Sigh. I am not surprised.
Captcha : complex analysis
Hank Roberts says
Barton, please, use teh Google.
SecularAnimist says
Thomas Lee Elifritz wrote: “I actively invite you to criticize, insult, demean and overthrow my beliefs …”
With all due respect, Mr. Elifritz, what you do is go around to various websites and try to pick fights with religious believers by posting deliberately belligerent, insulting and inflammatory comments. That’s called “trolling”. It may be an enjoyable exercise in self-righteous indignation for you, but it contributes nothing of value to a discussion of anthropogenic global warming and its impacts.
Thomas Lee Elifritz says
a discussion of anthropogenic global warming and its impacts.
Tell me what is there to discuss? I’m rather more concerned about what the primitive human like primates are doing with the energy the are converting, for instance, causing a global mass extinction through widespread destruction of habitat, creating a massive pollution problem wholly separate and much worse than the relatively simple carbon dioxide problem, and totally ignoring the potential for highly disruptive cosmic impacts which could happen at any time. I haven’t even mentioned the near Earth space pollution problem.
I have my priorities fairly straight, and global warming is way down on the list, well below total financial ruin, religious wars and widespread enabling of nutty beliefs.
My so called ‘trolling’ isn’t even on the radar, that’s how out of scale with reality your nutty beliefs are.
You may now return to polite discussion of the weather.
Hank Roberts says
What say we rule out salvation by deux ex machina of any sort?
Expect no intervention from higher powers — we have to work it out.
Forget hidden intervenors of all sorts, regardless of what any individual believes may happen, and talk about climate as our problem?
David B. Benson says
Gavin — I call shennanigans!
SecularAnimist says
Hank Roberts: “Expect no intervention from higher powers — we have to work it out.”

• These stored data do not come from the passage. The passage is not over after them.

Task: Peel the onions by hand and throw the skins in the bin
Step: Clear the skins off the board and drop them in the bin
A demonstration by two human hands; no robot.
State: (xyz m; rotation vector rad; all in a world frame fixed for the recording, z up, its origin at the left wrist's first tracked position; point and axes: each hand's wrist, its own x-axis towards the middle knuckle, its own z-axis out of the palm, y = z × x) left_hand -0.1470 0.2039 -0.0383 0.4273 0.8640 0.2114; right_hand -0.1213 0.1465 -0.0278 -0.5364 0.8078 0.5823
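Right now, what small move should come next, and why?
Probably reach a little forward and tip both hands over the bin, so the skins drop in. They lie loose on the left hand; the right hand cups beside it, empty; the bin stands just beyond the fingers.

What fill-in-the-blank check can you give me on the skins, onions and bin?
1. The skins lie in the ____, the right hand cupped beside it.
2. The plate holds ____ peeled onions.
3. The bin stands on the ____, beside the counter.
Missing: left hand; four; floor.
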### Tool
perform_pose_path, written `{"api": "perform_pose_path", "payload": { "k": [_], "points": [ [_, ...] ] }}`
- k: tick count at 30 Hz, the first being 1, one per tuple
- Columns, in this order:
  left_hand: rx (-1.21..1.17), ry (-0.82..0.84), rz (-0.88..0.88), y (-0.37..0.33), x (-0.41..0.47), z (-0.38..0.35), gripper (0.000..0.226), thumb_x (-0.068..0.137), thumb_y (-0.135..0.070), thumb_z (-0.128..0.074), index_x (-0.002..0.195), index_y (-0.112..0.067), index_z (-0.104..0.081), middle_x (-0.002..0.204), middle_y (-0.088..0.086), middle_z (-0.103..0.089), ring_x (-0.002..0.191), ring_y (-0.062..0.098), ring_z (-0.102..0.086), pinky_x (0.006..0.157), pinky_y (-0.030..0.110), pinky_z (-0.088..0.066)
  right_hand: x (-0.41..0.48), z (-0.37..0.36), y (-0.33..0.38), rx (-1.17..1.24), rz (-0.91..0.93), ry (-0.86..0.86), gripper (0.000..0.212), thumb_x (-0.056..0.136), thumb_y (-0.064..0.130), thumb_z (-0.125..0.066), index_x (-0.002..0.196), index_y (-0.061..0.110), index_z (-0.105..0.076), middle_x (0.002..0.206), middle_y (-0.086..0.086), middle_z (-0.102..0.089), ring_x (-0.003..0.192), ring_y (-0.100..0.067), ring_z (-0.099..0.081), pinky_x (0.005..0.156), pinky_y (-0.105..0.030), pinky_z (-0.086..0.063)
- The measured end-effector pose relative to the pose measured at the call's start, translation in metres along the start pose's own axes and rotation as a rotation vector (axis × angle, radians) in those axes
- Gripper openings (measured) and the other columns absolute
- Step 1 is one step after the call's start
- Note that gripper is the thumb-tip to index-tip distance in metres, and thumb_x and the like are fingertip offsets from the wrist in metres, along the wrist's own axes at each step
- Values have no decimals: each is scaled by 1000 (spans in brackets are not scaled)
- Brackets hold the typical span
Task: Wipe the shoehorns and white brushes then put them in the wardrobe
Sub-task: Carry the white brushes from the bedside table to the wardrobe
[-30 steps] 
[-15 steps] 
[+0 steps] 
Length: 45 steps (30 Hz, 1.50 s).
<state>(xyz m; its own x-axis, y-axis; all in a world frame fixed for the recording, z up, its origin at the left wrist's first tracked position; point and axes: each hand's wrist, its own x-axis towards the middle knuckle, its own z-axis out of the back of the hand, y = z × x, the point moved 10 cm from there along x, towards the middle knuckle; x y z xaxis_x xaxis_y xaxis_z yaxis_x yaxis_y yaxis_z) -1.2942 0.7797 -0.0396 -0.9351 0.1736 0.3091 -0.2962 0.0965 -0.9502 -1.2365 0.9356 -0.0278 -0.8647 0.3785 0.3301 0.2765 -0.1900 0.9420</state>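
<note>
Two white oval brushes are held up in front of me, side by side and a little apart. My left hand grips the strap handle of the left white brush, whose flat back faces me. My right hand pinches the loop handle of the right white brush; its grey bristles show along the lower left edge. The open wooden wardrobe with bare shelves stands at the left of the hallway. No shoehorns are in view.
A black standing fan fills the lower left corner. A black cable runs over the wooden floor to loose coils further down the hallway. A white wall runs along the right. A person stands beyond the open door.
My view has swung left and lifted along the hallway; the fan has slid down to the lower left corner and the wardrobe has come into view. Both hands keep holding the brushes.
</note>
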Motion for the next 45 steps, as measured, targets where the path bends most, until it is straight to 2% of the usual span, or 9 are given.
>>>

Dang. I was really counting on the Grays to finally land a saucer on the White House lawn and give us zero-point energy generators.
Hank Roberts says
http://abstrusegoose.com/strips/dis_disinhibition.PNG
Barton Paul Levenson says
TLE writes:
Then what are you doing on a blog created mainly to discuss the scientific side of global warming?
Let me guess: Hijacking a completely unrelated thread in order to push your own nutty beliefs?
It’s not your bridge, and we religious billy goats can go trip-trapping upon it whenever we like. Deal with it.
Chris Dunford says
The Post has today finally printed a Chris Mooney op-ed that points out the many problems in Will’s original column.
(Suggestion: Don’t read the comments on the piece. It will just make you crazy.)
Hank Roberts says
Please stop. Whichever you believe in, deity or UFO, there are other places to talk about beliefs that don’t affect climatology. Please.